President Donald Trump is facing perhaps the most daunting question of the war with Iran, one that could define his time in office: Will he put US troops on the ground in Iran to secure some 970 pounds of enriched uranium that Tehran could potentially use to build nuclear weapons?
Trump has offered shifting reasons for launching the war, but he has been consistent in articulating that a primary objective in joining Israel in the military action is ensuring that Iran will “never have a nuclear weapon.”
The president has been more circumspect about how far he’s willing to go to follow through on his pledge to destroy Iran’s weapons program once and for all, including seizing or destroying the near-bomb-grade nuclear material that Iran possesses.
Much of it is believed to be buried under the rubble of a mountain facility pummeled in US bombings Trump ordered last June that he had claimed “obliterated” Tehran’s nuclear program.
It’s a risky, complicated project that many nuclear experts say cannot be done without a sizable deployment of US troops into Iran, a dangerous and politically fraught operation for the Republican president, who has vowed not to entangle the US in the sort of extended and bloody Middle East conflicts that still loom large on America’s psyche.
At the same time, lawmakers and experts remain concerned that if Iran hard-liners emerge from the fighting, they’ll be more motivated than ever to build nuclear weapons as they look to deter the US and Israel from future military action, a dynamic that makes taking control of Iran’s enriched uranium even more critical. That stockpile could allow Iran to build as many as 10 nuclear bombs, should it decide to weaponize its program.
Some lawmakers, like Sen. Richard Blumenthal, D-Conn., say they remain deeply fearful that the president has put the nation on a path that will require putting troops inside Iran for what he called Trump´s confused and chaotic objectives. “Some of the objectives that he continues to espouse simply cannot be achieved without a physical presence there — securing the uranium cannot be done without a physical presence,” said Blumenthal, a member of the Senate Armed Services Committee.
Meanwhile, Republican allies of Trump stress that there are plans in place to deal with the enriched uranium. Senate Foreign Relations Committee chairman James Risch, R-Idaho, on Wednesday cited “a number of plans that have been put on the table.” He declined to elaborate.

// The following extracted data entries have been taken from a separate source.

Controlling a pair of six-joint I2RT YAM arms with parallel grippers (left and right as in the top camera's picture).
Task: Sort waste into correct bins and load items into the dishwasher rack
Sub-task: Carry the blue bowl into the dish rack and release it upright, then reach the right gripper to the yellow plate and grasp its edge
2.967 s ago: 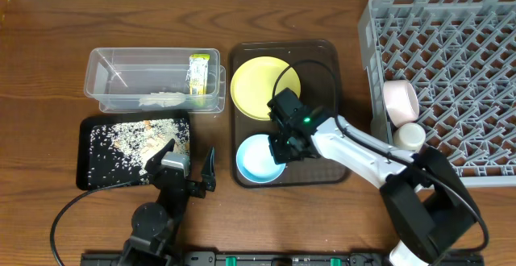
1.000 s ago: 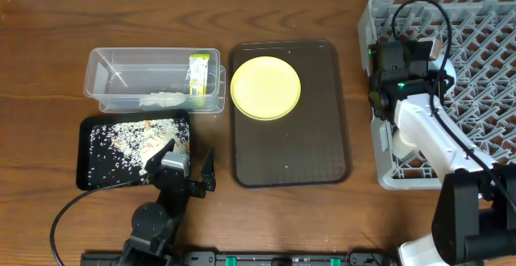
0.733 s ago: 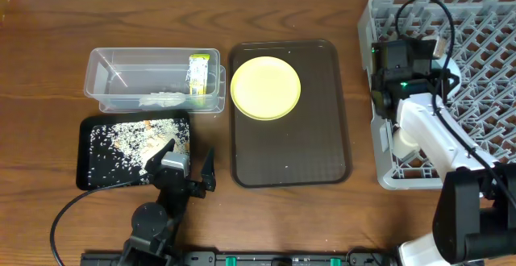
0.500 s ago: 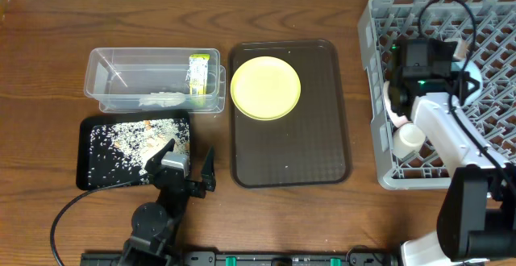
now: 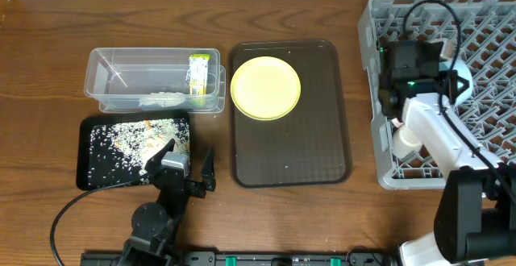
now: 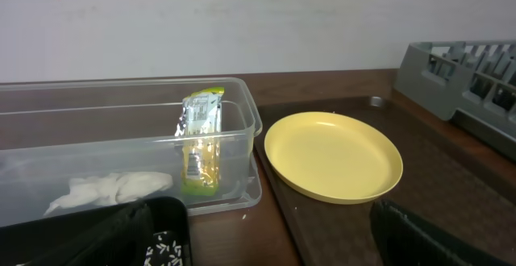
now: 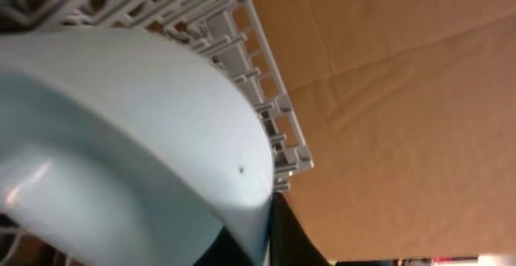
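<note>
My right gripper point(image 5: 448, 76) is shut on the rim of the light blue bowl point(image 5: 463, 85) and holds it over the grey dishwasher rack point(image 5: 484, 24). In the right wrist view the bowl point(image 7: 121, 137) fills the frame, with a dark finger point(image 7: 292, 238) against its rim. A pale small bowl point(image 5: 406, 139) lies at the rack's left side. The yellow plate point(image 5: 265, 88) lies on the brown serving tray point(image 5: 306, 153). My left gripper point(image 5: 189, 156) is open and empty near the front edge. The chopsticks are out of view.
The clear tub point(image 5: 121, 79) holds the green-and-yellow wrapper point(image 5: 197, 72) and crumpled paper point(image 5: 161, 101). The black tray point(image 5: 90, 169) holds pale crumbs point(image 5: 133, 141). In the left wrist view the tub point(image 6: 97, 129), wrapper point(image 6: 200, 137) and plate point(image 6: 332, 153) lie ahead.
My right arm carried the light blue bowl from the serving tray over to the rack, then shifted slightly left. The left arm has not moved.
</note>
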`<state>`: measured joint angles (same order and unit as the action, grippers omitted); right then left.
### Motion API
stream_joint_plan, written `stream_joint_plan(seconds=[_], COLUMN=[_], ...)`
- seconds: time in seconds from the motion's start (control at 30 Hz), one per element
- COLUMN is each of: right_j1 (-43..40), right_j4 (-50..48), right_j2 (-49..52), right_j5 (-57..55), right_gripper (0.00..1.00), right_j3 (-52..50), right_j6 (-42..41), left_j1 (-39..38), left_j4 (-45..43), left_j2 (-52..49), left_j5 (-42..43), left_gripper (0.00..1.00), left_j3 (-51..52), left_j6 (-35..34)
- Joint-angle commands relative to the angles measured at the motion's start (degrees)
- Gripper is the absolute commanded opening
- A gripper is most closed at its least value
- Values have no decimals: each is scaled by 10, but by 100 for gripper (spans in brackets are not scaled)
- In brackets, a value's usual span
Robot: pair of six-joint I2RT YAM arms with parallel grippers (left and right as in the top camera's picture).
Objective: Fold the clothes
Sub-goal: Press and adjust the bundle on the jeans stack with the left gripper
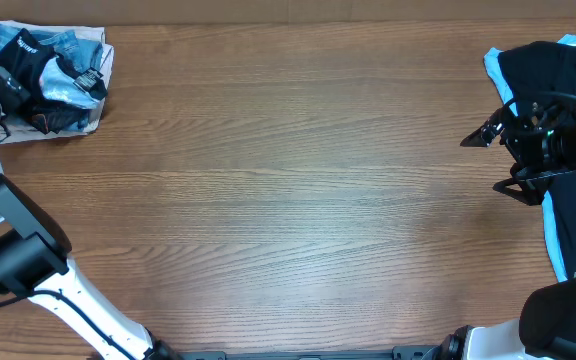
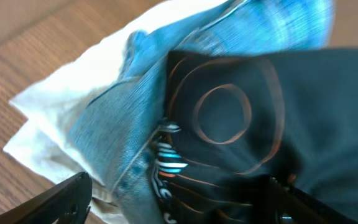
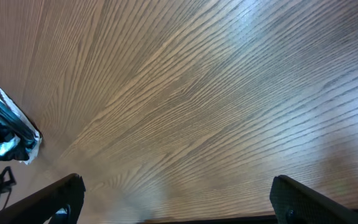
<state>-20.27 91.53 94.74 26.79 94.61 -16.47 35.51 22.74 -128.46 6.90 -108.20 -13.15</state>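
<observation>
The clothes – a black shirt (image 2: 229,118) with thin orange contour lines – lie folded on top of a small pile in the far left corner of the wooden table (image 1: 288,180). Under the shirt is a pair of light-blue denim jeans (image 2: 117,124), and under the jeans a white cloth (image 2: 61,106) whose edges stick out onto the wood on the left side of the pile. A strip of small white and blue print shows along the shirt's folded edge, where it meets the denim.

The left gripper (image 2: 178,182) hangs directly over this pile with its fingers spread wide, one to each side of the shirt's near edge. Nothing is pinched between them. From the wrist camera the shirt fills the view close below, but the picture is blurred, so I cannot tell whether the fingertips touch the fabric.

The right gripper (image 3: 178,181) is far across the table at the right edge, its fingers also spread wide and holding nothing. Its own camera looks down on bare wood grain, with the pile small and distant at the left of that view. Just beside and partly beneath this arm lies another dark garment (image 1: 573,230) with a light-blue border – it runs along the right edge from far to near, well apart from the pile.
</observation>
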Motion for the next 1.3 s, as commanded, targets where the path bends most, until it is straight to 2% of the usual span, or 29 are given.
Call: stream_joint_plan(seconds=[0.0, 0.13, 0.2, 0.27, 0.33, 0.43, 0.47, 0.5, 0.67, 0.87, 1.27], right_j1=[0, 0, 0, 0, 0, 0, 0, 0, 0, 0, 0], right_j4=[-1, -3, -5, -8, -10, -10, -10, -10, -10, -12, -3], right_j2=[-20, -20, -20, -20, -20, -20, -20, -20, -20, -20, -20], right_j5=[3, 3, 3, 3, 3, 3, 3, 3, 3, 3, 3], right_gripper=[100, 100, 100, 100, 100, 100, 100, 100, 100, 100, 100], right_j3=[15, 15, 15, 15, 15, 15, 15, 15, 15, 15, 15], right_j6=[3, 5, 5, 5, 5, 12, 18, 20, 20, 20, 19], left_j1=[-5, -14, -19, -26, -39, -59, -66, -73, -96, -96, -90], left_j4=[-9, -4, 3, 18, 43, 75, 87, 99, 122, 103, -28], left_j2=[85, 121, 129, 130, 125, 111, 106, 99, 61, 22, -60], left_j5=[42, 45, 64, 95, 106, 92, 76, 52, 17, -8, -54], left_gripper=[92, 83, 79, 72, 56, 22, 7, 4, 4, 4, 4], left_j3=[-15, -15, -15, -15, -15, -15, -15, -15, -15, -15, -15], left_j6=[-2, -10, -10, -10, -10, -12, -16, -30, -50, -83, -97])
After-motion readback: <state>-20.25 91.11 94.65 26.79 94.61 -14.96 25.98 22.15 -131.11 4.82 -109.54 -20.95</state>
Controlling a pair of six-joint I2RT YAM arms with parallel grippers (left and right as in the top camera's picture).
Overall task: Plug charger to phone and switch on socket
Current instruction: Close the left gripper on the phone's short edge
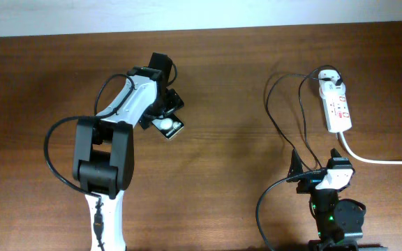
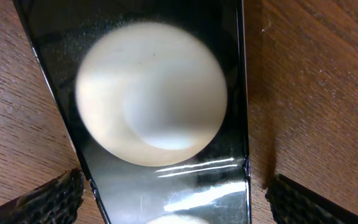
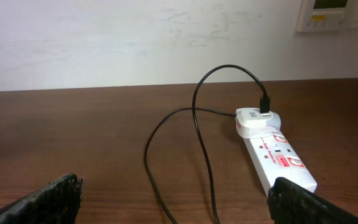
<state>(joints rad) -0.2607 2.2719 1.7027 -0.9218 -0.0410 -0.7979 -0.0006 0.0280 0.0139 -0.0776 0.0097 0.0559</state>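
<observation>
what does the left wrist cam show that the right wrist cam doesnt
Only the left wrist: the phone close up, a white circle on its glossy black face, lying between the open fingers of the left gripper. Only the right wrist: the socket with the charger plugged in at its far end, its black cable looping over the table, and a pale wall behind. Both: wooden tabletop, and open dark fingers at the lower corners, the right gripper showing its own.

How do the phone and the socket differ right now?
The phone is black with a white circle; the socket is white with red marks. The phone lies between the open jaws of the left gripper; the socket lies ahead of the right gripper, untouched. Both lie flat on the table.
</observation>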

Others acknowledged the complications of deploying troops into Iran.
“No one has given me a briefing on how you would do it without boots on the ground,” said Sen. Rick Scott, R-Fla., a member of the Senate Armed Services Committee. “It doesn´t mean you can´t. But no one´s ever briefed me about it.” Scott added it’s not tenable to allow the stockpile to remain: “I think it would be helpful to get rid of it.”
Nearly three weeks into a conflict that’s left hundreds of people dead, tested longtime alliances and brought pain to the global economy, Trump and his top advisers have been rigidly obtuse about their deliberations over Iran’s uranium stockpile.
“I´m not going to talk about that,” Trump said last week when asked about the enriched uranium. “But we have hit them harder than virtually any country in history has been hit, and we´re not finished yet.”
Later that day, during an appearance in Kentucky, Trump appeared to claim the strikes had already neutralized the threat. “They don´t have nuclear potential,” he said.
Meanwhile, Defense Secretary Pete Hegseth told reporters earlier this week that the administration sees no point in telegraphing “what we´re willing to do or how far we´re willing to go” while asserting “we have options, for sure.”
Richard Goldberg, who served as director for countering Iranian weapons of mass destruction for the National Security Council during Trump’s first term, said that seizing or destroying the enriched uranium is certainly doable, if the president decides to go that route.
The US and Israeli forces have been making strides toward creating the conditions – namely, establishing total air superiority – that would allow for special operations forces operators, who are trained in blowing up centrifuges and dealing with nuclear material, to conduct such an operation if the president decides to go that route.